The rising and falling of the sea is a phenomenon upon which we can always depend. Caused by the gravitational pull of the moon and the sun, tides are very long-period waves that move through the ocean and progress toward the coastlines where they appear as the regular rise and fall of the sea surface. There are some factors that cause the tides to be higher than what is "normally" seen from day to day. This bulletin tells you when you may experience higher than normal high tides for June, 2016.
When will the tides be higher than normal?
• June 3-7, 2016.
Which regions are most likely to be impacted by these abnormal tides?
• Most significant from the Northeast to the Mid-Atlantic region and the West Coast.
Why will they be higher than normal?
• A perigean spring tide will be occurring. When the moon is either new or full and closest to earth, higher than normal high tides and lower than normal low tides can occur. In this case, moon perigee occurs on June 3.
• On the West Coast in particular, there will be higher tides near the June 21 summer solstice due to the position of the sun relative to the earth's equator.
• In the Northeast and Mid-Atlantic, mean sea level is higher in the spring and summer, caused by increasing water temperatures and changing weather patterns.
What kind of impact might I expect along the coast?
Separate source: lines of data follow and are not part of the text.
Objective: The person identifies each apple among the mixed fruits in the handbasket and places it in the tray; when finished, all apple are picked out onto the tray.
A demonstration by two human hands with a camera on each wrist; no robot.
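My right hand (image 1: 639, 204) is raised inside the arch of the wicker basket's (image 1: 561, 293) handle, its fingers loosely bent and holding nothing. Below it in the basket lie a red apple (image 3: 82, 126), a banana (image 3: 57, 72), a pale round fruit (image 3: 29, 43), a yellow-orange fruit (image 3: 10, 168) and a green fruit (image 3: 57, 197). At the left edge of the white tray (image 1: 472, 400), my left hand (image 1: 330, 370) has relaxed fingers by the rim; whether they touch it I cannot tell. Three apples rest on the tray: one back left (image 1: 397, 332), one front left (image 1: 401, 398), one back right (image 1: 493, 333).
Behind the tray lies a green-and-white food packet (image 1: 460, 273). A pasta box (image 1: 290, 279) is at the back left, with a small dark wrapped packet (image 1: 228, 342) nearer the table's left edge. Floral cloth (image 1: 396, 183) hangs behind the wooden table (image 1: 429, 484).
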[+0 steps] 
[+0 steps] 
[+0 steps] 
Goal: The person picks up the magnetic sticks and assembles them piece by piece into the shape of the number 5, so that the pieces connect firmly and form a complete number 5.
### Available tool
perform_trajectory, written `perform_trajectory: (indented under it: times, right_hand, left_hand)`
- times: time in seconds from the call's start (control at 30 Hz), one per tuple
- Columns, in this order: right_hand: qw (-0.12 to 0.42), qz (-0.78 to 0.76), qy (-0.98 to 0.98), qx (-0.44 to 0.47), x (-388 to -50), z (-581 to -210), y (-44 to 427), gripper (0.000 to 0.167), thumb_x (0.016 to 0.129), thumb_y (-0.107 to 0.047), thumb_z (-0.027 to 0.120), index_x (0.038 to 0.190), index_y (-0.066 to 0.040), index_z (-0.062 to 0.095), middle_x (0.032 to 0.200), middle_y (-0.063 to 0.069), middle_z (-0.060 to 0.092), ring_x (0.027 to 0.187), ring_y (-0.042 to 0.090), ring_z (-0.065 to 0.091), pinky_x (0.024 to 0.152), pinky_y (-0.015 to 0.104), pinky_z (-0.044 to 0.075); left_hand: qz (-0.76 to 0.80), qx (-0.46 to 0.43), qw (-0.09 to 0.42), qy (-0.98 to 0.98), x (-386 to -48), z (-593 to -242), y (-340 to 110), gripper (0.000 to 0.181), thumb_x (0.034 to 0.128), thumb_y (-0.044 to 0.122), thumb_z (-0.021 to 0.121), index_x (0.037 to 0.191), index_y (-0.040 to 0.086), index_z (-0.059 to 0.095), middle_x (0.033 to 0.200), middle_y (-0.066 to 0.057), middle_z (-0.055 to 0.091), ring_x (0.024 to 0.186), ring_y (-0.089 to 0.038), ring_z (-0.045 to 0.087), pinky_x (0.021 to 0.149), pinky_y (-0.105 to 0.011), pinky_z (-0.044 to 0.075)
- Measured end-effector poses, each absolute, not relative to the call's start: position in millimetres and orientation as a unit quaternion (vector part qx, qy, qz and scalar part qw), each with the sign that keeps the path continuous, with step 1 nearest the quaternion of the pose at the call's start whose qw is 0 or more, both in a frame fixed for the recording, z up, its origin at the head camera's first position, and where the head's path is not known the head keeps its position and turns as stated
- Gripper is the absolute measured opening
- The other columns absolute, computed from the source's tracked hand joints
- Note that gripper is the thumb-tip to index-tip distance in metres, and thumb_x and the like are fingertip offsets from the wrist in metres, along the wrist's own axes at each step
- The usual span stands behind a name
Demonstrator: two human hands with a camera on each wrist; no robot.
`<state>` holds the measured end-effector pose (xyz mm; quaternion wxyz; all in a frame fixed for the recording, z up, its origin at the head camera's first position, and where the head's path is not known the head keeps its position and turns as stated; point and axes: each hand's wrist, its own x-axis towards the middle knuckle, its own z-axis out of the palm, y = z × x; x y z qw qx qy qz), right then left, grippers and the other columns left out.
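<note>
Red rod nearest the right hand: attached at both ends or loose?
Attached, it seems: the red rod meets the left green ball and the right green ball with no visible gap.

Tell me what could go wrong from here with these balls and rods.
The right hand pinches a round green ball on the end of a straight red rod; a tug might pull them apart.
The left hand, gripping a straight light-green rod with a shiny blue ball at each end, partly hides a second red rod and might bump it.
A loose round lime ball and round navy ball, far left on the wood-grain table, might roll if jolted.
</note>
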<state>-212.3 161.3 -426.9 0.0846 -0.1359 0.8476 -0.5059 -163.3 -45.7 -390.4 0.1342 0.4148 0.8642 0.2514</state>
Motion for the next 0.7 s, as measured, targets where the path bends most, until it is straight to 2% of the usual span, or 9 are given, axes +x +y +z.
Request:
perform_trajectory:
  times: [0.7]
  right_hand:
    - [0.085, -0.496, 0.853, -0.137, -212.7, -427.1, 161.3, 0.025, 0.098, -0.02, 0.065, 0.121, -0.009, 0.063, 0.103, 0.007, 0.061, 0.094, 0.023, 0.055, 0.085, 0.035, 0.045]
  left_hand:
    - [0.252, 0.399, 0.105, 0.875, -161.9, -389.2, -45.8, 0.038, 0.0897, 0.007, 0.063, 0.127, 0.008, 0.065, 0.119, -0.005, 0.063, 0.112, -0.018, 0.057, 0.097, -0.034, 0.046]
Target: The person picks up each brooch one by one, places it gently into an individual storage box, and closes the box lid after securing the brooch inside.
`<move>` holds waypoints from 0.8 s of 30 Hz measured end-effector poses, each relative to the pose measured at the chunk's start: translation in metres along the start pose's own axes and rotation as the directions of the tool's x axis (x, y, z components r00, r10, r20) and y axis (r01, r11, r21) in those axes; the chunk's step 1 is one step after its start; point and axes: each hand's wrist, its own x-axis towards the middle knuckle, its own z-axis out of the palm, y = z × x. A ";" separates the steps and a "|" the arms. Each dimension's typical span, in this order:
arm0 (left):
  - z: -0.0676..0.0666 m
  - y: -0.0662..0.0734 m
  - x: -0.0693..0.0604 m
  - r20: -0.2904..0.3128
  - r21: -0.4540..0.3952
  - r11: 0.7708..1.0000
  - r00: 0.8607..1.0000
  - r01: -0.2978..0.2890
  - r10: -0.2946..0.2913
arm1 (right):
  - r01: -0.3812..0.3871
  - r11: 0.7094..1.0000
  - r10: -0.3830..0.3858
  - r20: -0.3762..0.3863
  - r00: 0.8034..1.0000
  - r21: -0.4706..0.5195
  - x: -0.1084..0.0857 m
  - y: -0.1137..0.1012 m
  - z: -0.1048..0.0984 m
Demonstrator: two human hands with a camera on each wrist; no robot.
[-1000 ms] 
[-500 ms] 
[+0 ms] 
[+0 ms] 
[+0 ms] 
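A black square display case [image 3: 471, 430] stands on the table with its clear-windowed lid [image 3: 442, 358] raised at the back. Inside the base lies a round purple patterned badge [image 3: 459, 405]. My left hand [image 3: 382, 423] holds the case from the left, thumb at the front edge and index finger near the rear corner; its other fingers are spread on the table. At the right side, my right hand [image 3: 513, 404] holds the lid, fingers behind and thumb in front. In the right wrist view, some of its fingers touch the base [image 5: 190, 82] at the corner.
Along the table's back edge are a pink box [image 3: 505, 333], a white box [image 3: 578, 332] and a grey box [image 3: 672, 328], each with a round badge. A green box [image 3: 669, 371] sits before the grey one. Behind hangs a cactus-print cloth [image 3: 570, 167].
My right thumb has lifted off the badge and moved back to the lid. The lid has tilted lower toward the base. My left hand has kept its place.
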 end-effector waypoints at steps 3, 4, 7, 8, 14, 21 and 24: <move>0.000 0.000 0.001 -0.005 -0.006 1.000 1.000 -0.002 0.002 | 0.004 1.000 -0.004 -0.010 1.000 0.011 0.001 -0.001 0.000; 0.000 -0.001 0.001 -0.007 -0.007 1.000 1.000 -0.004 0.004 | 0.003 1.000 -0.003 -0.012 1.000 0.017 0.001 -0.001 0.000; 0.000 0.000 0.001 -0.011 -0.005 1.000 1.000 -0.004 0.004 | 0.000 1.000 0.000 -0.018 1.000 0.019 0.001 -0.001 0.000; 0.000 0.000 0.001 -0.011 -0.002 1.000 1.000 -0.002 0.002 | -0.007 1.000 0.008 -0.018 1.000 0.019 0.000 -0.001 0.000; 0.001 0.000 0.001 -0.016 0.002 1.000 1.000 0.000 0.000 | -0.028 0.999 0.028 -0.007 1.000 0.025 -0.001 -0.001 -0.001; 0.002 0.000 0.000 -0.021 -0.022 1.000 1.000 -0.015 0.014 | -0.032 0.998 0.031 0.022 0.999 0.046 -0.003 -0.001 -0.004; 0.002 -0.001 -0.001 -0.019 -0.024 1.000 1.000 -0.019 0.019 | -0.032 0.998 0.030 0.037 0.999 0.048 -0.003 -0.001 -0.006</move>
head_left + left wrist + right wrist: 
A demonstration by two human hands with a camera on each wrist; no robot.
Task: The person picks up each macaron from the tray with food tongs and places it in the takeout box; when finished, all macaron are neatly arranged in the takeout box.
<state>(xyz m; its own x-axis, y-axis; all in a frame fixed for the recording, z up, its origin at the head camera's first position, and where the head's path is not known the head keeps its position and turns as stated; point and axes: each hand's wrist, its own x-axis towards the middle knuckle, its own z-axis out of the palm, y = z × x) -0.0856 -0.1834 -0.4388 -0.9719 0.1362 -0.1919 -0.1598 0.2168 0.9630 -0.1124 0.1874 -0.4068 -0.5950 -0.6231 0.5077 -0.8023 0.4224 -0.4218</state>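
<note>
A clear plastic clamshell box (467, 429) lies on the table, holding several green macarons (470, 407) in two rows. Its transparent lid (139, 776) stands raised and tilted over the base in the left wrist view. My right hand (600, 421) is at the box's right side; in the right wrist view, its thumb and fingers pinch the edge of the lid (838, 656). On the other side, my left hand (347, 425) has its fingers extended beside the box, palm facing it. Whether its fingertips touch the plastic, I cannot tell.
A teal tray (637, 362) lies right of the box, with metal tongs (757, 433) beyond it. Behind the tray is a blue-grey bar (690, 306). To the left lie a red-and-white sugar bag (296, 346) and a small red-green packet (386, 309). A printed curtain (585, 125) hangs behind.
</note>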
• Minor tidal flooding along the coast, in particular in low-lying areas.
• If a storm occurs at this time, increased levels of tidal flooding and coastal erosion may occur.
• Lower than normal low tides may also occur.
NOTE: Higher than normal high tides alone generally do not cause significant flooding or negatively impact coastal areas. It is the combination of higher than normal water levels during these high tide periods and weather or wave conditions that leads to flooding and negative coastal impacts.
This is the first of a new series of seasonal bulletins to let you know when you may experience higher than normal high tides. The next bulletin will be issued in the fall of 2016. NOAA is the nation's official source for tidal information.